- PROVIDED DATA
----------

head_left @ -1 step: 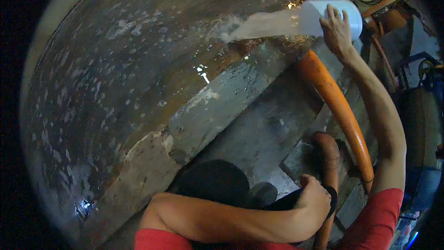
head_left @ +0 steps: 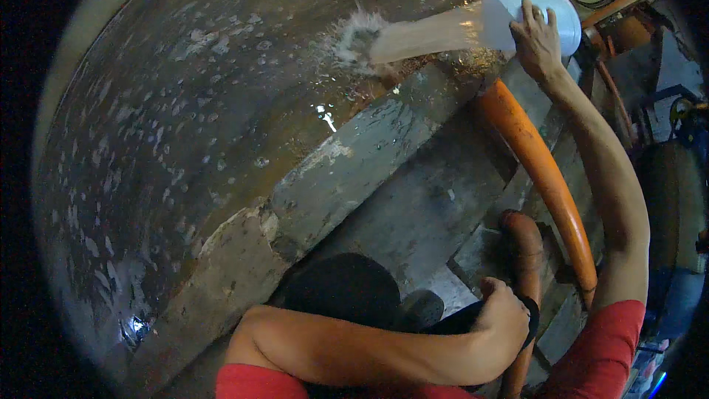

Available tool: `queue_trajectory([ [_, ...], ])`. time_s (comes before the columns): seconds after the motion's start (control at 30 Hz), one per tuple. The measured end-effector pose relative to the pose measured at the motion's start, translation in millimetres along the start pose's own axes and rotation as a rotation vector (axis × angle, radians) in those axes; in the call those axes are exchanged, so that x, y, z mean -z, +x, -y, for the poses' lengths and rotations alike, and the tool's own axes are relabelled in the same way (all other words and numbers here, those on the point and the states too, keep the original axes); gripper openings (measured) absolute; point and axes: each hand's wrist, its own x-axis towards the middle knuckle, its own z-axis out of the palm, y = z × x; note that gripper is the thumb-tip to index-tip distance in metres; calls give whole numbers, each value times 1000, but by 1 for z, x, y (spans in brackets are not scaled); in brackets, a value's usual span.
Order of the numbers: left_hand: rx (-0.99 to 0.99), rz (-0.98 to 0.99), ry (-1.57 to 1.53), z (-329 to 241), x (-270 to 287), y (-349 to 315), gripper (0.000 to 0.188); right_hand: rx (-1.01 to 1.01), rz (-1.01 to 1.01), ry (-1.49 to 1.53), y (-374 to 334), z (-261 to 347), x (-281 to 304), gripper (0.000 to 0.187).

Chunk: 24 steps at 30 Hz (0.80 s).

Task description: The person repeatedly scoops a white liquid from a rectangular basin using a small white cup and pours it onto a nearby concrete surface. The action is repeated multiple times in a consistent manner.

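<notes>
My right hand (head_left: 538, 43) grips a white plastic bucket (head_left: 497, 21), fingers spread over its side. The bucket lies tipped with its mouth to the left. A broad stream of cloudy water (head_left: 428, 35) runs out of it and splashes into dark, foam-flecked water (head_left: 170, 96). My left arm crosses low in front of me. At its end my left hand (head_left: 504, 319) is curled closed over my dark-clad leg; whether something is inside it is hidden.
A grey concrete ledge (head_left: 354, 162) runs diagonally along the water. An orange pipe (head_left: 543, 170) slopes below my right arm, with a brown, bent pipe (head_left: 523, 244) nearby. A black round thing (head_left: 341, 292) lies beyond my left forearm. Dark machinery stands at right.
My right hand and the bucket have shifted slightly up. The stream still pours, and its splash has grown larger. My left hand has hardly moved.
</notes>
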Motion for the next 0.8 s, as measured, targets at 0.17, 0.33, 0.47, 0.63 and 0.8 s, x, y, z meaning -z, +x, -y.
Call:
queue_trajectory([
  [0.17,22,19,16,10,7,0,39,-50,-103,11,56,-19,5,16],
  [0.33,-121,0,-2,9,6,2,40,-185,-162,54,46,-49,12,22],
  [0.47,58,-103,-89,-2,4,-1,45,-296,214,422,-44,-70,17,41],
  [0.63,80,-411,41,1,-4,-7,40,-626,519,823,-243,-27,12,51],
  [0.8,75,-159,65,10,-3,10,41,-799,833,740,-431,68,21,51],
])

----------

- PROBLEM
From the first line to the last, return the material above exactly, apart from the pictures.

- ANSWER BELOW
head_left @ -1 step: 
head_left @ +0 steps: 

Available tool: `queue_trajectory([ [_, ...], ])`. time_s (comes before the columns): seconds after the motion's start (control at 30 Hz), one per tuple. The measured end-effector pose relative to the pose measured at the motion's start, translation in millimetres along the start pose's own axes and rotation as a rotation vector (axis × angle, radians) in those axes; in the call those axes are exchanged, so that x, y, z mean -z, +x, -y, for the poses' lengths and rotations alike, and the tool's own axes are relabelled in the same way (all other words and numbers here, those on the point and the states too, keep the original axes); gripper openings (measured) absolute; point and axes: each hand's wrist, its own x-axis towards the middle knuckle, its own z-axis out of the palm, y = z × x; note that gripper is the thumb-tip to index-tip distance in metres; calls give whole numbers, each value times 1000, but by 1 for z, x, y (spans in brackets are not scaled); in brackets, a value's usual span.
Order of the numbers: left_hand: rx (-0.99 to 0.99), rz (-0.98 to 0.99), ry (-1.57 to 1.53), z (-329 to 241), x (-270 to 287), y (-349 to 315), gripper (0.000 to 0.188); right_hand: rx (-1.01 to 1.01), rz (-1.01 to 1.01), ry (-1.49 to 1.53), y (-374 to 334), z (-261 to 347), x (-281 to 304), gripper (0.000 to 0.187).

Chunk: 24 steps at 30 Hz (0.80 s).

Task description: The person repeatedly scoops a white liquid from a rectangular basin using a small white cup and pours it onto a nearby concrete surface. The action is repeated multiple times in a consistent manner.

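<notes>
My right hand (head_left: 538, 43) grips a white plastic bucket (head_left: 497, 21), fingers spread over its side. The bucket lies tipped with its mouth to the left. A broad stream of cloudy water (head_left: 428, 35) runs out of it and splashes into dark, foam-flecked water (head_left: 170, 96). My left arm crosses low in front of me. At its end my left hand (head_left: 504, 319) is curled closed over my dark-clad leg; whether something is inside it is hidden.
A grey concrete ledge (head_left: 354, 162) runs diagonally along the water. An orange pipe (head_left: 543, 170) slopes below my right arm, with a brown, bent pipe (head_left: 523, 244) nearby. A black round thing (head_left: 341, 292) lies beyond my left forearm. Dark machinery stands at right.
My right hand and the bucket have shifted slightly up. The stream still pours, and its splash has grown larger. My left hand has hardly moved.
</notes>
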Motion for the next 0.8 s, as measured, targets at 0.17, 0.33, 0.47, 0.63 and 0.8 s, x, y, z meaning -z, +x, -y.
Call:
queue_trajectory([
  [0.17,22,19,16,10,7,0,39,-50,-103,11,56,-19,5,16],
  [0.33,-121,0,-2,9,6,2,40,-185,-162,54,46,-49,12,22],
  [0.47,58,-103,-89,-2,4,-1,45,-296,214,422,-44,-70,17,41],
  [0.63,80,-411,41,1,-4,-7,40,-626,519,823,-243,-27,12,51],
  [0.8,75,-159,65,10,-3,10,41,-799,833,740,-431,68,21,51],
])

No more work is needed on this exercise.